The solution is simple, but it’ll take really time and effort. You need to either be a designer that can build stuff or a developer that can design. Or a project manager that can hire a unicorn. It’ll save you a whole lot of time and anguish in the end.

But assuming you need to become one and not just hire one, where do you start? 🦄

For Designers

You should focus first on Webflow, Super, Bubble, etc. These are the types of tools that get you in. They are known as No Code tools. You can build all kinds of crazy things without code. Just get started!!!

In fact, here’s a community that is focused only on No Code, and it’s pretty incredible what can be done:

There's a lot to get into, you can one hundred percent build full-stack products in 2021 without ever learning how to code. Dive into the No Code craze. You won't regret it.

For Developers

This one is a little bit trickier if you ask me. There still aren’t really great replacements for design like there are for certain parts of code.
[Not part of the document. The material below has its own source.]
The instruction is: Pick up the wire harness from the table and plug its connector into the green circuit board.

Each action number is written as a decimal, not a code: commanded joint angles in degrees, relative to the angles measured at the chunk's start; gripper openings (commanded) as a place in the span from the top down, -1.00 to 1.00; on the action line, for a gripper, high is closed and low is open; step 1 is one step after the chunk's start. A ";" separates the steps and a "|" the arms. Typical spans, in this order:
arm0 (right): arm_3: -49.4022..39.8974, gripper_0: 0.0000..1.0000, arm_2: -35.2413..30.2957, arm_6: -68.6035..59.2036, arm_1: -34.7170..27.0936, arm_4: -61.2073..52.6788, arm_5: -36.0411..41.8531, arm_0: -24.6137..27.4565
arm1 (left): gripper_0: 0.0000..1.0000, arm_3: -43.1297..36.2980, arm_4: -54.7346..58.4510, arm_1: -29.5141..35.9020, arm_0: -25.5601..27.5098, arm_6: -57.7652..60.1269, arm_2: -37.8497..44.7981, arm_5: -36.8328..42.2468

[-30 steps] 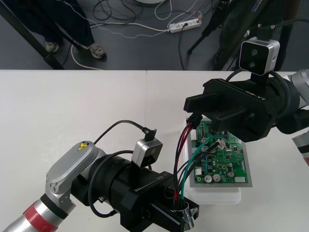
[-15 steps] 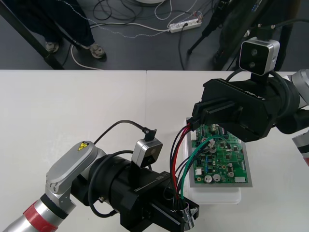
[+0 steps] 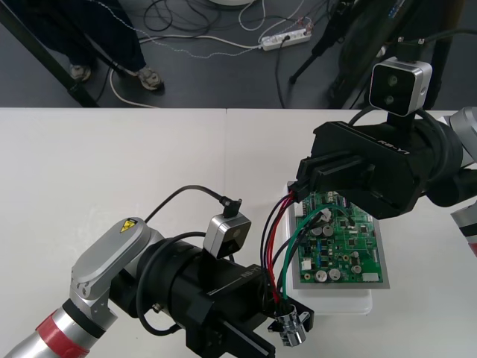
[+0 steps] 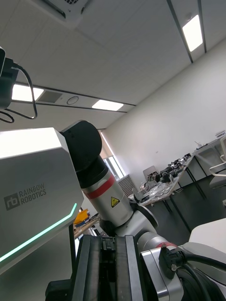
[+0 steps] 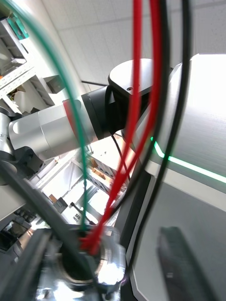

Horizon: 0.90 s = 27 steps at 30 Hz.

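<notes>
The green circuit board (image 3: 341,252) sits on its white base (image 3: 335,303) at the right of the table. My right gripper (image 3: 304,181) hangs over the board's far left corner, shut on the harness plug. In the right wrist view its fingers (image 4: 129,270) stand close together. The red, black and green wires (image 3: 273,246) arc down from there to the round metal socket (image 3: 291,329). That socket lies between the spread fingers of my open left gripper (image 3: 282,333), just off the base's near left corner. The left wrist view has the socket (image 5: 89,265) and wires (image 5: 134,117) up close.
The left half of the table (image 3: 112,171) is bare. The left wrist camera's black cable (image 3: 186,192) loops above that arm. Beyond the table's far edge, a power strip (image 3: 285,39) and loose cables lie on the dark floor.
My right gripper's fingers closed on the plug a second ago and have held since. My left gripper's fingers have now spread apart, and the socket sits a little lower and further right.
</notes>
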 commanded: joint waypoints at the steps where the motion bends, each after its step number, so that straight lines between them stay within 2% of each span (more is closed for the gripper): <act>1: -1.78 1.00 1.18 0.22 -0.54 -1.09 -0.43 -1.17 | -1.00 -2.28 0.58 -0.73 0.41 -1.43 1.45 1.22; 15: -1.87 1.00 -1.45 0.40 -1.50 -1.79 -0.43 2.78 | -1.00 -2.28 -0.65 1.99 0.50 -3.36 7.61 4.38; 27: -6.61 1.00 -3.21 0.40 -6.34 -3.20 -0.43 9.02 | -1.00 -2.81 -0.91 8.76 0.41 -3.71 17.10 8.08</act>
That being said, I recommend the following things that have pushed me from developer to unicorn 🦄:

  1. Go read Refactoring UI. This is a digital book that was created by a couple geniuses specifically to teach developers some design principles.
  2. Use good templates as a base for your designs. Tweak them to make them your own from there. You can find these both paid and free with a quick Google Search.
  3. Spend some time on Dribbble. This is a place where designers post their work. You can search for UI here, and you’ll find some truly amazing stuff. Keep in mind that it’s much more UI focused than UX. But always compare the beautiful things here to your own work to check progress.
  4. Make designer friends.
  5. Share your designs publicly for feedback and take it well. Iterate from there.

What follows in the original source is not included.